So what’s the harm if Invoke-SqlCmd supports your current needs? The problem is your needs tomorrow will be different. Your code is going to change, and sooner or later you’re going to hit the much-closer-than-you-think wall of usefulness. So what’s the alternative? Lots of .NET coding?

Two years ago I realized all this and started the OSS project, InvokeQueryPowershellModule. It’s written in c#, based on ADO.NET, and supports all of the functionality above and more. There’s lots of examples in the Readme. It’s available from the Powershell gallery now. I’ve been using it in a production environment for over a year with no issues. I strongly encourage you to consider it as a superior alternative.

Cache Comparison: Memcached vs. Sql Server ……… (wait…, what?)

Update 3: Woohoo! Sql Server 2016 has really delivered a lot of improved features for in-memory tables. New post is coming with details….

UPDATE 2: Due to Sql Server 2016 improving many of the features of in-memory tables, I’m postponing some of this work until that version is released. I’ve heard it addresses the row-size limit.

UPDATE: Due to the promising results below, I’ve started an open-source project to do a proper implementation.

So I finally got around to looking at Sql Server’s awesome new feature: in-memory tables. I’ve written a lot of code that moves real-time data through Sql Server to reporting systems, so this is of great interest to me. I really could have used this feature about 10 years ago. After delving into the details I concluded there are definitely some limitations, but lots of exciting possibilities as well. (E.g. We’ll be migrating our ASP session database to persisted in-memory tables soon.) I won’t delve into how in-memory tables work; many others have already done a good job of that. The focus of this post is to explore the idea of using non-persisted in-memory tables as a replacement for memcached. Yes, you read that right.  I’m thinking of replacing memcached with Sql Server.

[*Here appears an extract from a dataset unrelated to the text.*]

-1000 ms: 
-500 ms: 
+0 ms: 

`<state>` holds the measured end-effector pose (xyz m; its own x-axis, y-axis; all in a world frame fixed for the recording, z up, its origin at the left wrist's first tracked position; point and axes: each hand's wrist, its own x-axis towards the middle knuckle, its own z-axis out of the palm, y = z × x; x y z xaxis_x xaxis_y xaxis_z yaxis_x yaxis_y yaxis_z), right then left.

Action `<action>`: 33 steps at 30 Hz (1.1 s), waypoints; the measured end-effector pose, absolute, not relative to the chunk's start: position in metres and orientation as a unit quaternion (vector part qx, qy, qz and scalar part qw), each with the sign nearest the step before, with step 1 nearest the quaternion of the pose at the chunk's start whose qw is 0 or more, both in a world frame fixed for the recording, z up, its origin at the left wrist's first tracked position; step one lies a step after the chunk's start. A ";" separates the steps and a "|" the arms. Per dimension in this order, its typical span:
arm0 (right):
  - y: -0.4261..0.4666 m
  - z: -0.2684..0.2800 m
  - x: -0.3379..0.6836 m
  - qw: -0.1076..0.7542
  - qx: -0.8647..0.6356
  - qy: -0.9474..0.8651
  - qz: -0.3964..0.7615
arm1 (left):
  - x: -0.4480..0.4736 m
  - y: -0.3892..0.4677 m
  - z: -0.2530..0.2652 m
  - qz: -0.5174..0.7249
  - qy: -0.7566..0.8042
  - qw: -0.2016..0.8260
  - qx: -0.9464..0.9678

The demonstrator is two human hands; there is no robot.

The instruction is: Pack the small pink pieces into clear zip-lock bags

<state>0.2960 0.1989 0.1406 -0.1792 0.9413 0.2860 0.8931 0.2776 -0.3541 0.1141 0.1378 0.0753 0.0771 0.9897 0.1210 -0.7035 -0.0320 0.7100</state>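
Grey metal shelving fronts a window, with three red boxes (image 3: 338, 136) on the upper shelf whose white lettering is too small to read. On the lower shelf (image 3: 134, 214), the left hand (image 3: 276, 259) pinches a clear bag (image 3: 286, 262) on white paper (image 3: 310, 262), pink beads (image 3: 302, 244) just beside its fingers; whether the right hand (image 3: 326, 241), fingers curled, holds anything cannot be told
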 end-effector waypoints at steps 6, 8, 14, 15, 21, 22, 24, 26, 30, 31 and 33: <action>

At Rackspace, we use memcached to store a couple different things that don’t need to be persisted to disk (e.g. throttling data). We also use it as a fast caching layer for our main operational database via NHibernate. Those are two very common use-cases, so let’s define them for reference:
1. Canonical data source for non-critical data that doesn’t need to be persisted.
2. Secondary low-latency data source for critical high-use data that is persisted to a DB.

We started using memcached quite a while ago, before other alternatives became available, and due to some of its limitations we’ve been mulling over a replacement. When I started reviewing Sql Server’s in-memory tables it got me thinking: If it’s all in memory… I wonder if it’s as fast as memcached? And if so, would it be a viable replacement?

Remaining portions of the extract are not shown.